Journal of Bacteriology ◽

10.1128/jb.00986-09 ◽

2009 ◽

Vol 192 (3) ◽

pp. 624-635 ◽

Cited By ~ 8

Author(s):

Michèle Coddeville ◽

Paul Ritzenthaler

Keyword(s):

Binding Sites ◽

Basic Protein ◽

Lactobacillus Delbrueckii ◽

Mobility Shift ◽

Site Specific ◽

Site Specific Recombination ◽

Dna Binding Sites ◽

Electrophoretic Mobility Shift Assays

ABSTRACT The integrase of the temperate bacteriophage mv4 catalyzes site-specific recombination between the phage attP site and the host attB site during Lactobacillus delbrueckii lysogenization. The mv4 prophage is excised during the induction of lytic growth. Excisive site-specific recombination between the attR and attL sites is also catalyzed by the phage-encoded recombinase, but the directionality of the recombination is determined by a second phage-encoded protein, the recombination directionality factor (RDF). We have identified and functionally characterized the RDF involved in site-specific excision of the prophage genome. The mv4 RDF, mv4Xis, is encoded by the second gene of the early lytic operon. It is a basic protein of 56 amino acids.
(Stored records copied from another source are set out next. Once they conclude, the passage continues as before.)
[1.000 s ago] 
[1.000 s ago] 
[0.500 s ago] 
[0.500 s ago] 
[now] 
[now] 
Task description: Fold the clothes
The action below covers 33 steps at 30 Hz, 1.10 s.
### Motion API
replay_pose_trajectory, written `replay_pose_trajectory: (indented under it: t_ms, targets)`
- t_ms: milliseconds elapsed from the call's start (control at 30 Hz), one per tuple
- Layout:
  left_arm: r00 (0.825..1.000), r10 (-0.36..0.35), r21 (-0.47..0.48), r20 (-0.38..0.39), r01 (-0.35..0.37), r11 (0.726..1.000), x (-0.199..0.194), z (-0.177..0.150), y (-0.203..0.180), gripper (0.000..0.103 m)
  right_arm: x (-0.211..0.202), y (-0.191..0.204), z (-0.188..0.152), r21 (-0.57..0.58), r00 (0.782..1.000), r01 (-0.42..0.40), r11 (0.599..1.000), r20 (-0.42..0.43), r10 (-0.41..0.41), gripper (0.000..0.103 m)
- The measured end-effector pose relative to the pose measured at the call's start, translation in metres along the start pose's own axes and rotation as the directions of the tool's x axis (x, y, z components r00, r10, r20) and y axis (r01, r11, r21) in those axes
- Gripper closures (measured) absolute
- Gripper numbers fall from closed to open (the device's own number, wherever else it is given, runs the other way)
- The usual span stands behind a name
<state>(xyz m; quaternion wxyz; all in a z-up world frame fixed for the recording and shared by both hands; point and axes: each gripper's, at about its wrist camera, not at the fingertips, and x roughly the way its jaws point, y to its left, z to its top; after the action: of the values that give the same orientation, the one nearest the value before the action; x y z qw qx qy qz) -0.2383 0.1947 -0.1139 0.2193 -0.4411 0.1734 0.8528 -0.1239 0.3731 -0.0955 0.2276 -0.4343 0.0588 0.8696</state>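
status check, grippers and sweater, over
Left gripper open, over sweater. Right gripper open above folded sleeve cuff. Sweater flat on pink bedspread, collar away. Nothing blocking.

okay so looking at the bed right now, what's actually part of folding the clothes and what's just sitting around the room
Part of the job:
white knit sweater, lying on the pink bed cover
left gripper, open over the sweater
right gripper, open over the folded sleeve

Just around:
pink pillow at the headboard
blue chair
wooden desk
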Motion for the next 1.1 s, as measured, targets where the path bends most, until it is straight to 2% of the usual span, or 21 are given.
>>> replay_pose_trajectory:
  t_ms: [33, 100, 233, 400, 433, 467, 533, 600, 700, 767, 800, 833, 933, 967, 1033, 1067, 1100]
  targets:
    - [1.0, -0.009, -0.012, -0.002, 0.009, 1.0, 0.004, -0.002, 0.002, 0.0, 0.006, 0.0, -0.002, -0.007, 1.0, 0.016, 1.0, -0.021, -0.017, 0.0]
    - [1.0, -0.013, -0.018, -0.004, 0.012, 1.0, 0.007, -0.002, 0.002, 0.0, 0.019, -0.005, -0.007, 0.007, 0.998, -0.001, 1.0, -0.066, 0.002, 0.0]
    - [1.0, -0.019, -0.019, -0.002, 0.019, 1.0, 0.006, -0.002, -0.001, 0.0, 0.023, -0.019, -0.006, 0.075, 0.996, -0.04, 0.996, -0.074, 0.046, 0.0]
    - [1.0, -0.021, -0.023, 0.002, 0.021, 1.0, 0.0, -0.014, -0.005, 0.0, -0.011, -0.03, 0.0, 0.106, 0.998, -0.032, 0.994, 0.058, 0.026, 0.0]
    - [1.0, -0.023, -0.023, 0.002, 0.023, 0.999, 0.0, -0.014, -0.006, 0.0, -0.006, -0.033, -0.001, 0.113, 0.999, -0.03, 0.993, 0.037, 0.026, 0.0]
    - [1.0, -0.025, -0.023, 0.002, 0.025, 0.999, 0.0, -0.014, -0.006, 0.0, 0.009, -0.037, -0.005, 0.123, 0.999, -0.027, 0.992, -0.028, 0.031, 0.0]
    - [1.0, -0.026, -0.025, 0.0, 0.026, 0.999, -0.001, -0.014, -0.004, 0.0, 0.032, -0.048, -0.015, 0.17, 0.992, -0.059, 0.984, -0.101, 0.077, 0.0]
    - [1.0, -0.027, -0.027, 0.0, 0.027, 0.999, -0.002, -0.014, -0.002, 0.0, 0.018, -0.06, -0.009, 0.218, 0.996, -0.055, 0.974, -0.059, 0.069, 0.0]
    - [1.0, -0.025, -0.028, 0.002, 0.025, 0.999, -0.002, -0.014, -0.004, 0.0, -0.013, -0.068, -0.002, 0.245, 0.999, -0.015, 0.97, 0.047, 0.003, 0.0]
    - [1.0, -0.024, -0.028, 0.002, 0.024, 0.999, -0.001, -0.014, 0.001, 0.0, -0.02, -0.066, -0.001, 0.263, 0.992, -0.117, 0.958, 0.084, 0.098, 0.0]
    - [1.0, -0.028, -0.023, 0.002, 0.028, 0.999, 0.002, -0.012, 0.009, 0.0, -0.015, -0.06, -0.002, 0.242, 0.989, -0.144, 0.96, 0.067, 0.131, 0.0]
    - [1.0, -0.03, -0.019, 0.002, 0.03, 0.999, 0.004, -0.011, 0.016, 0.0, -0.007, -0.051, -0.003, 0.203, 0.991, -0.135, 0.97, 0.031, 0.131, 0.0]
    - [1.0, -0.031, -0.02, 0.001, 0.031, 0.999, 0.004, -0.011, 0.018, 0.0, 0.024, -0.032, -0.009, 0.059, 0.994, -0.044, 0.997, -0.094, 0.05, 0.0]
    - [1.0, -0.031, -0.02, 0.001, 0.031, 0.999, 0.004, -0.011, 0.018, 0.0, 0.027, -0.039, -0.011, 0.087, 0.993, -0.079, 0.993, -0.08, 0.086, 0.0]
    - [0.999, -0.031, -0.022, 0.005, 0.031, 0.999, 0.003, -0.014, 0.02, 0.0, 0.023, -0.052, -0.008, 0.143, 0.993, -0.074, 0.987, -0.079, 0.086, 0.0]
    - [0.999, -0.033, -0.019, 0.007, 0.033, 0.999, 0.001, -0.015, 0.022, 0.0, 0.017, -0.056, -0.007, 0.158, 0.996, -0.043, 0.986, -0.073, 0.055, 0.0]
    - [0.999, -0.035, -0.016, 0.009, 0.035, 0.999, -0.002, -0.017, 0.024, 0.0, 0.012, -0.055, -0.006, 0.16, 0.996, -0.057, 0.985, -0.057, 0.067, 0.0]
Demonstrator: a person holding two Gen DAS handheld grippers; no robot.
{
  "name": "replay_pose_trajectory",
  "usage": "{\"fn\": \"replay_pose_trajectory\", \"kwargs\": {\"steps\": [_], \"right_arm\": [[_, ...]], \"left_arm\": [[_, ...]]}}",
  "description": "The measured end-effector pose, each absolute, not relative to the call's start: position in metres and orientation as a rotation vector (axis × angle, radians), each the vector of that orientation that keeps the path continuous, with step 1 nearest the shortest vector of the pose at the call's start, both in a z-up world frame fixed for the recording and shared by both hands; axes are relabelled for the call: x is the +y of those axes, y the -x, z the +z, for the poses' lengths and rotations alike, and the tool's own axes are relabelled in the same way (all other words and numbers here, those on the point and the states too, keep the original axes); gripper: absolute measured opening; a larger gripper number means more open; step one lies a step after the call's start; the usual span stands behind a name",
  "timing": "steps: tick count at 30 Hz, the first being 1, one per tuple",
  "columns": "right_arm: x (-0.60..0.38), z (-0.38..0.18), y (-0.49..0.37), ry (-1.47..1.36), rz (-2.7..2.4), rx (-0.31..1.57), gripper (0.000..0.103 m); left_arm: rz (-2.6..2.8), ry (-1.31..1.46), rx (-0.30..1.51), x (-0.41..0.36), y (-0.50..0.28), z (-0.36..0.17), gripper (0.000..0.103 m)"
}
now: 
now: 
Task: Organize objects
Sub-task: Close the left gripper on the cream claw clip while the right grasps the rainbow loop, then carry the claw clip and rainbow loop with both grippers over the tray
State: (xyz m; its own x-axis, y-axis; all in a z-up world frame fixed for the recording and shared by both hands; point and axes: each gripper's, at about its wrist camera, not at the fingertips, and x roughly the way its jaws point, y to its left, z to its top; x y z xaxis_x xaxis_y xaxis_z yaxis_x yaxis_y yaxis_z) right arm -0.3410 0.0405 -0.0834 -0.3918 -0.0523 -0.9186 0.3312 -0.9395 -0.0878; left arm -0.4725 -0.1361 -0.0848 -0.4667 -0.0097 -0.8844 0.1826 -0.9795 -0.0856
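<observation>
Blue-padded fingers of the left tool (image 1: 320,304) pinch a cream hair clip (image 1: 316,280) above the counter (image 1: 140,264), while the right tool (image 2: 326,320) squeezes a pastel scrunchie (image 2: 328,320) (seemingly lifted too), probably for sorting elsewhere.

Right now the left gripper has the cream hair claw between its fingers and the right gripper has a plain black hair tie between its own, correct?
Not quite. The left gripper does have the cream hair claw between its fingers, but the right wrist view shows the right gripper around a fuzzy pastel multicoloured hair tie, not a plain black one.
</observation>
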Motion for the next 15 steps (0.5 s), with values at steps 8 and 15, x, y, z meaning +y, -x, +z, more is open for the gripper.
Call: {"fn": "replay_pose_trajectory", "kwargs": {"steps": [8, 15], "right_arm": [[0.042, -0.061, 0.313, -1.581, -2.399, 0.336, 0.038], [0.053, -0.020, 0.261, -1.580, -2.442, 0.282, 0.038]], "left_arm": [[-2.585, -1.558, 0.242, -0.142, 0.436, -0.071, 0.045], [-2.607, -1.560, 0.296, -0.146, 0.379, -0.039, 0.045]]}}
Electrophoretic mobility shift assays demonstrated that mv4Xis binds specifically to the attP and attR sites via two DNA-binding sites, introducing a bend into the DNA. In vitro experiments and in vivo recombination assays with plasmids in Escherichia coli and Lactobacillus plantarum demonstrated that mv4Xis is absolutely required for inter- or intramolecular recombination between the attR and attL sites. In contrast to the well-known phage site-specific recombination systems, the integrative recombination between the attP and attB sites seems not to be inhibited by the presence of mv4Xis.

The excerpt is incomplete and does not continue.